Categorical variables were expressed as absolute (n) and relative (%) frequency, and were analyzed by Pearson's 2-test or Fisher's exact test, whenever appropriate. Significant level was considered with P<0.05. Area under receiver operating characteristic curves (AUROC) and Hosmer-Lemeshow goodness-of-fit test were utilized to evaluate discrimination and calibration of every predictive risk score. Statistically, calibration refers to the agreement between observed and predicted risk and Hosmer-Lemeshow P value > 0.05 means good calibration. Discrimination refers to the capacity of separating people with disease from people without disease and the AUROC > 0.80 indicates good discrimination.
A total of 1609 patients were included in our study. After excluding cases with preoperative RRT (n=4), left ventricular device (n=2), missing data (n=11) and intra-operative and early-post-operative death (< 24h) (n=5), 1587 patients were included to the validation (Table 2). Due to the original exclusion criteria, the cases with emergency surgeries (n=2) were not qualified into the validation of AKICS score.
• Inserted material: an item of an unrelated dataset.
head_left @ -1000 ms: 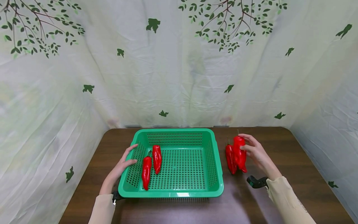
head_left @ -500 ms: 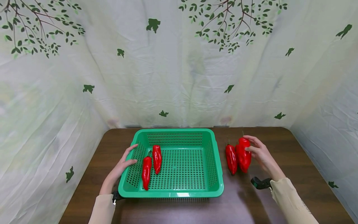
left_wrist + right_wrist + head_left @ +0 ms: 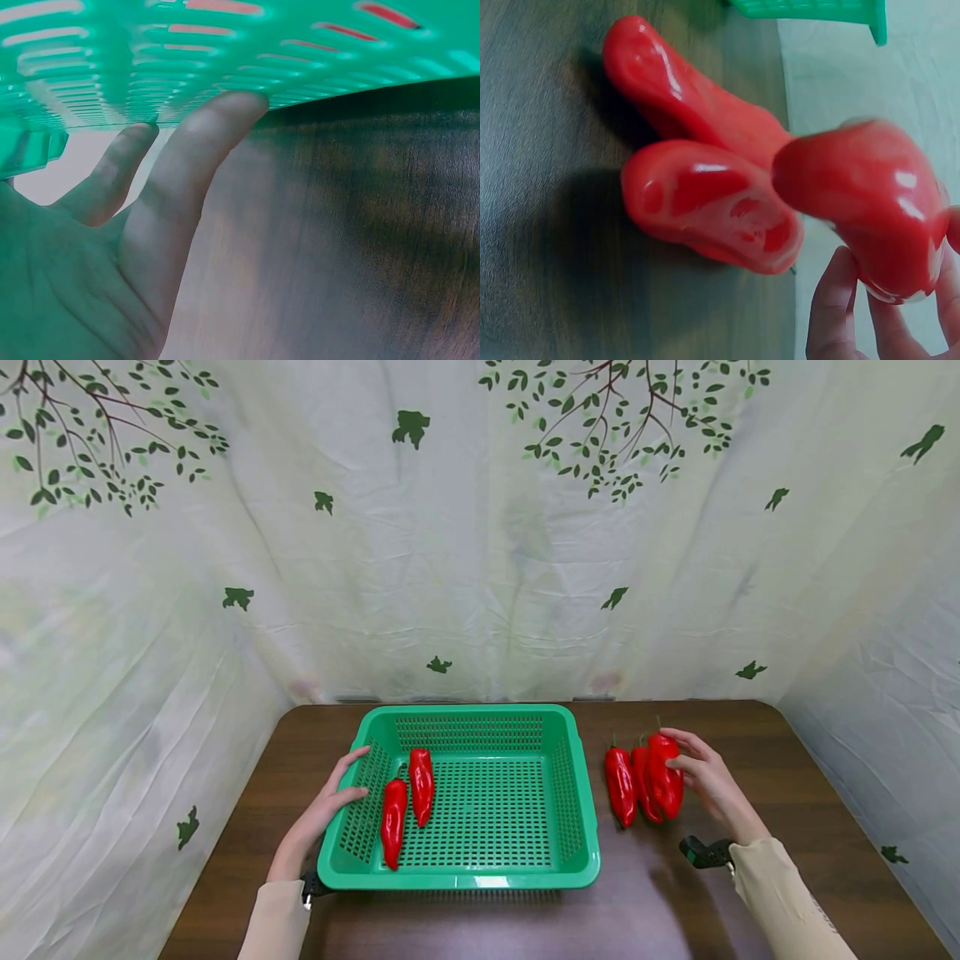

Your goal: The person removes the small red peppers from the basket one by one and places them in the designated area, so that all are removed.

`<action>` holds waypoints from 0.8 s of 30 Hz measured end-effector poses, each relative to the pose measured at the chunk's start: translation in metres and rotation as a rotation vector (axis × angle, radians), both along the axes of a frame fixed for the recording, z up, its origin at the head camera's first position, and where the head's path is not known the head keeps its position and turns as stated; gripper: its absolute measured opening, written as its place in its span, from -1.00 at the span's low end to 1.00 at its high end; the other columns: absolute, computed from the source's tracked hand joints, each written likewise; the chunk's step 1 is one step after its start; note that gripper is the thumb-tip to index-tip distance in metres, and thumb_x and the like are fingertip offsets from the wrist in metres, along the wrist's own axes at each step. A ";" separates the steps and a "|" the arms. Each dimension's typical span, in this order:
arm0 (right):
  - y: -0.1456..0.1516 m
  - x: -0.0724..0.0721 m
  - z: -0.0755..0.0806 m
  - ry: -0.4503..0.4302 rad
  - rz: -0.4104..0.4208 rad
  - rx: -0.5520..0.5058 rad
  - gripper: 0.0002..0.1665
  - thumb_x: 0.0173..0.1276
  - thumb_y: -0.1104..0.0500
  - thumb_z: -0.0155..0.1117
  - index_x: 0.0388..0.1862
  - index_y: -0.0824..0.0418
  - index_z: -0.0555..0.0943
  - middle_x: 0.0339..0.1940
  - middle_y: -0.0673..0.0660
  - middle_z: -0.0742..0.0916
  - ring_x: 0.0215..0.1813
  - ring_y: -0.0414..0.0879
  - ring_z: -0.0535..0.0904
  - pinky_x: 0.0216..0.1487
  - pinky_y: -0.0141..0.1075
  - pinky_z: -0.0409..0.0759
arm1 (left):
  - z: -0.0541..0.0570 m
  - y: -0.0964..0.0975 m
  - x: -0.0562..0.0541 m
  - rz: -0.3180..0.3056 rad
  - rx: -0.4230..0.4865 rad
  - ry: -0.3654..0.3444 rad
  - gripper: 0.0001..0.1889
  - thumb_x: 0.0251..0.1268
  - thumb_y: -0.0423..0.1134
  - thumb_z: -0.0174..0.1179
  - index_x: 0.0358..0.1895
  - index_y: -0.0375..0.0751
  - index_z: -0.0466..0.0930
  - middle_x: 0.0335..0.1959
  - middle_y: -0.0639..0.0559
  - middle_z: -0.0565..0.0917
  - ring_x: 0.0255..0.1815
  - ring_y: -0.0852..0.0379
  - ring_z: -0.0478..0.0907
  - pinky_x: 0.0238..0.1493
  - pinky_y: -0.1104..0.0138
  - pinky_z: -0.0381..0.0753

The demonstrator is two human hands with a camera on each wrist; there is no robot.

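Note:
A green plastic basket [image 3: 491,882] stands on the table with two red peppers lying in its left part, one at the front [image 3: 393,822] and one behind [image 3: 422,787]. My left hand [image 3: 326,806] grips its left rim, thumb and a finger over the edge; other fingers [image 3: 180,195] lie against the outer wall from below. My right hand [image 3: 708,783] holds a red pepper [image 3: 877,202] between thumb and fingers, near its stem end. Left of that pepper, two more red peppers lie on the table, an outer one [image 3: 619,787] and one [image 3: 643,783] partly hidden.
The brown wooden table [image 3: 630,893] ends at a pale cloth backdrop [image 3: 480,568] printed with leaves and branches. Cloth also hangs along the left and right sides. A black wrist camera [image 3: 705,852] sits below my right hand.
My right hand has moved right with the held pepper, away from the outer pepper. The middle pepper shows more now. My left hand and the basket stay in place.

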State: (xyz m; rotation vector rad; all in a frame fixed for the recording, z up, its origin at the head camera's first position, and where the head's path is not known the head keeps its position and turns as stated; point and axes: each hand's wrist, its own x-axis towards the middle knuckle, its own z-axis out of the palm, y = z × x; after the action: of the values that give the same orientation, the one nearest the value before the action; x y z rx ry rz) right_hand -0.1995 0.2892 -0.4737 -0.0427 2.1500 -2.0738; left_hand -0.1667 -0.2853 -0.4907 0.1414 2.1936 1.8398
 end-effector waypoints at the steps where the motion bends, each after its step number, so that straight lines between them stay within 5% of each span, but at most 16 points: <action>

|Preoperative||Non-AKI (N=993)||AKI (n=594)||P|
|Male||542 (54.6%)||434 (73.1%)||< 0.01|
|Age, mean (SD), years||56.8 (12.3)||58.7 (11.7)||0.08|
|Serum creatinine, mean (SD) mg/dL||0.83 (0.2)||1.04 (0.40)||< 0.01|
|eGFR, mean (SD) mL/min/1.73 m2||109.4 (30.4)||85.9 (25.2)||< 0.01|
|Hypertension||320 (32.2%)||204 (34.3%)||0.408|
|DM||136 (13.7%)||60 (10.1%)||0.04|
|CVD||3 (0.3%)||4 (0.7%)||0.43|
|NYHA classification > 2||541 (54.5%)||363 (61.1%)||< 0.01|
|LVEF ≤ 35%||101 (10.2%)||147 (24.4%)||< 0.01|
|Previous cardiac surgery||9 (0.9%)||8 (1.3%)||0.454|
|Valve||605 (60.9%)||428 (72.1%)||< 0.01|
|CABG||342 (34.4%)||133 (22.4%)||< 0.01|
|Valve + CABG||46 (4.6%)||33 (5.6%)||< 0.01|
|CPB time (min)||89 (71,113)||100 (79,124)||< 0.01|
|LCOS||3 (0.3%)||13 (2.2%)||< 0.01|
|CVP, mean (SD), cmH2O||8.4 (2.7)||10.9 (2.9)||< 0.01|
|28-day mortality||8 (0.8%)||36 (6.1%)||< 0.01|
AKI=acute kidney injury; RRT-AKI=AKI which renal replacement therapy is needed; CABG=coronary artery bypass grafting; COPD=chronic obstructive pulmonary disease; CPB=cardiopulmonary bypass; CVD=cerebral vascular disease; CVP=central venous pressure by ICU admittance; DM=diabetes mellitus; eGFR=estimated glomerular filtration rate, as calculated based on the Cockcroft- Gault formulae for SRI score validation; LCOS=low cardiac output syndrome; LVEF=left ventricular ejection fraction; NYHA=New York Heart Association; SCr=serum creatinine; SD=standard deviation
The incidence of AKI was 37.4% (594/1587), while the incidence of RRT-AKI was 1.1% (18/1587) and the mortality of AKI and RRT-AKI were 6.1% (36/594) and 66.7% (12/18), respectively. The total mortality was 2.8% (44/1587). The discrimination (AUC, 95% CI) for both the prediction of CSA-AKI of AKICS (0.610, 95% CI 0.59 to 0.65) (Figure 1) and the prediction of RRT-AKI of Cleveland score (0.684, 95% CI 0.57 to 0.79) and SRI (0.622, 95% CI 0.49 to 0.75) were low, while Mehta score (0.708, 95% CI 0.60 to 0.81) indicated barely fair discrimination (Figure 2). On the other side, calibration of AKICS score (x2=7.55, P=0.109), Cleveland score (x2=1.918, P=0.166), Mehta score (x2=9.209, P=0.238) and SRI (x2=2.976, P=0.271) were fair. Compared to the expected incidence, in our study, AKICS score far underestimated the incidence of AKI, and the other models overestimated the incidence of RRT-AKI slightly (Table 3).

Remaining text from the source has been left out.